Could you find each line of the data below that contains the word "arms" and copy those lines?
'''
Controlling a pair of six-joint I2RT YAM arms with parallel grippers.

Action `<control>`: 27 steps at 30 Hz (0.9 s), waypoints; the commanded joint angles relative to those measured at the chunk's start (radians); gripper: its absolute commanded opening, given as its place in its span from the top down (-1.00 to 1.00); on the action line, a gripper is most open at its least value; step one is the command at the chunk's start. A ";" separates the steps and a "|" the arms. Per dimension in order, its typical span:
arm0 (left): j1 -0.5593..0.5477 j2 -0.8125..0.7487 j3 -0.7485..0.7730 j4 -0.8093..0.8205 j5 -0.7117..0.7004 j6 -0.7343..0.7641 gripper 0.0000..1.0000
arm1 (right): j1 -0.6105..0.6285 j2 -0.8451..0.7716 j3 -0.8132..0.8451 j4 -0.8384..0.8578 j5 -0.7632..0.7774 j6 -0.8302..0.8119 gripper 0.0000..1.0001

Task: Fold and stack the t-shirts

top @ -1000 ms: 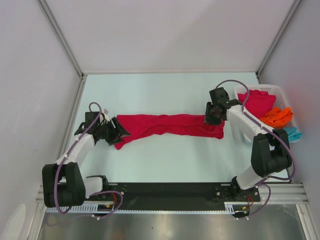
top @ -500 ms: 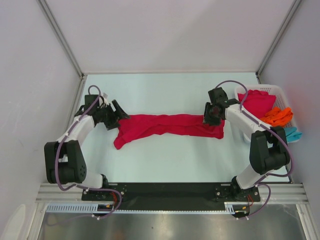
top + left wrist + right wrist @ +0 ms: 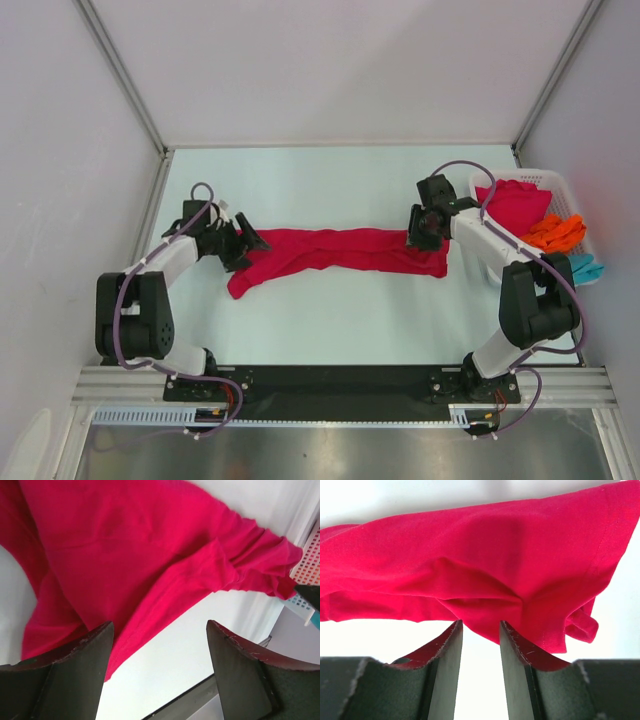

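A pale green tabletop (image 3: pixel 330 320) is enclosed by white walls and bare metal posts, with the two arm bases bolted along its near edge.

Beyond the bases, a crimson red cotton t-shirt (image 3: pixel 340 250) is stretched left to right across the middle of the table as a long, bunched band. Its left end sags towards the near side.

At that left end the left gripper (image 3: pixel 250 243) is seen with its jaws wide apart. In the left wrist view nothing is caught between them, and the cloth lies flat beneath the left gripper (image 3: pixel 159 625).

A second ago this gripper was set lower against the same end with its jaws narrower. It has since been opened, drawn off to the far side and brought back over the far-left corner. The end appears to have been let go so that a fresh hold can be taken, and the spreading stage is judged unfinished.

At the shirt's right end the right gripper (image 3: pixel 420 232) has hardly been moved. Its jaws stand a little apart with the cloth's edge gathered at their tips (image 3: pixel 480 624). Whether the cloth is pinched cannot be told.

Farther right, a white slatted plastic basket (image 3: pixel 520 174) is filled with another crimson shirt (image 3: pixel 515 205), a bright orange shirt (image 3: pixel 555 235) and a teal blue one (image 3: pixel 585 268), none yet folded.
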 commanded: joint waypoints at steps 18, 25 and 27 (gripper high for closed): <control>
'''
RESULT FOR THIS TASK:
Controlling a pair of six-joint I2RT YAM arms with parallel grippers.
Action `<control>`: 27 steps at 30 Hz (0.9 s), waypoints; the commanded joint angles relative to those measured at the chunk's start (radians); gripper: its absolute commanded opening, given as its place in its span from the top down (-1.00 to 1.00); on the action line, a gripper is most open at its least value; step one is the command at the chunk's start. A ";" separates the steps and a "|" the arms. Per dimension in order, its typical span:

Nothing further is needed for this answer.